Beginning at the line containing "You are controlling", restate each line of the listing below word for word until the last one has been given.

Data section>
%%

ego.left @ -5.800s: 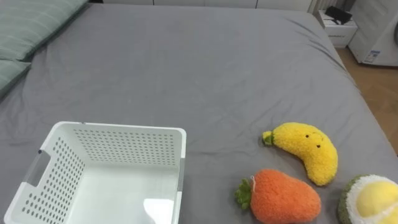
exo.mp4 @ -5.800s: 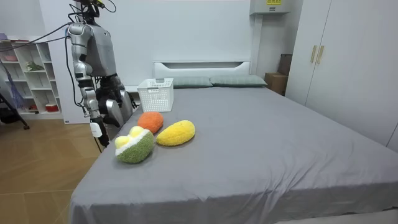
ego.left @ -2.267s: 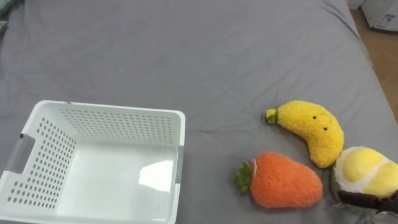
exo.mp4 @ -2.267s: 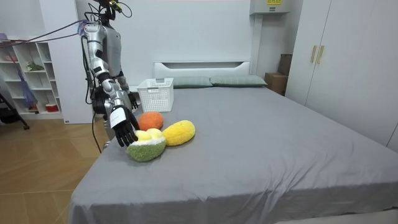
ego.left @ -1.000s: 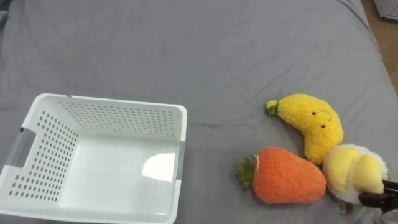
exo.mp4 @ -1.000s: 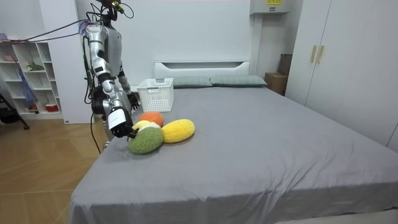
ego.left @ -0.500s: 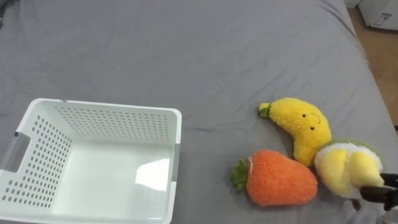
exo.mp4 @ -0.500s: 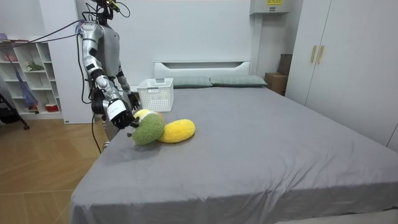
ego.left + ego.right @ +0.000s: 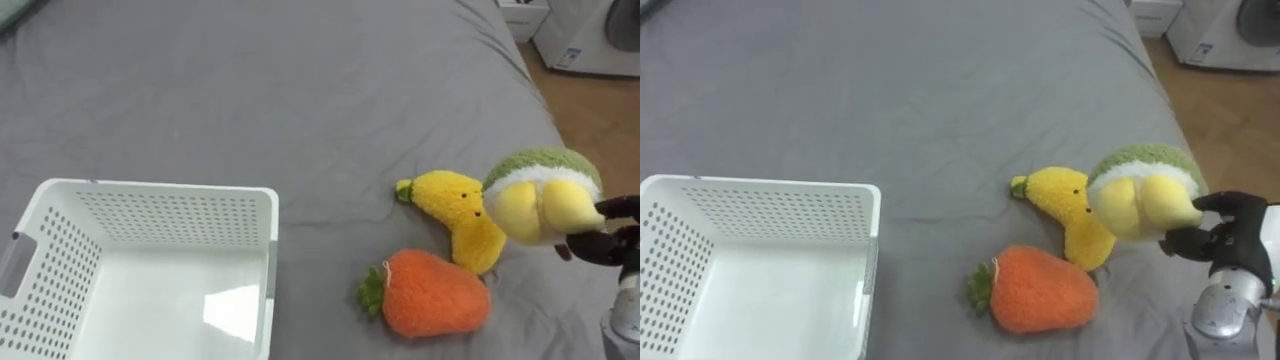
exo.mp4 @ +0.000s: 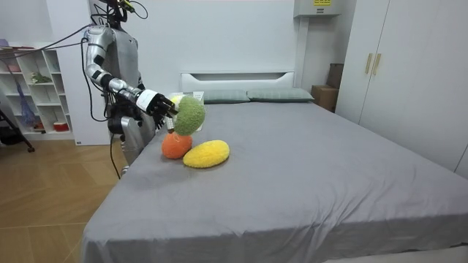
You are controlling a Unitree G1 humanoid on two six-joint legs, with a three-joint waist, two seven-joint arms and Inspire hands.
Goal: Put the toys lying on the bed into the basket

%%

Written reply>
You are controlling a Unitree G1 humanoid on two six-joint legs, with a three-joint waist, two seven-joint arms and Inspire hands.
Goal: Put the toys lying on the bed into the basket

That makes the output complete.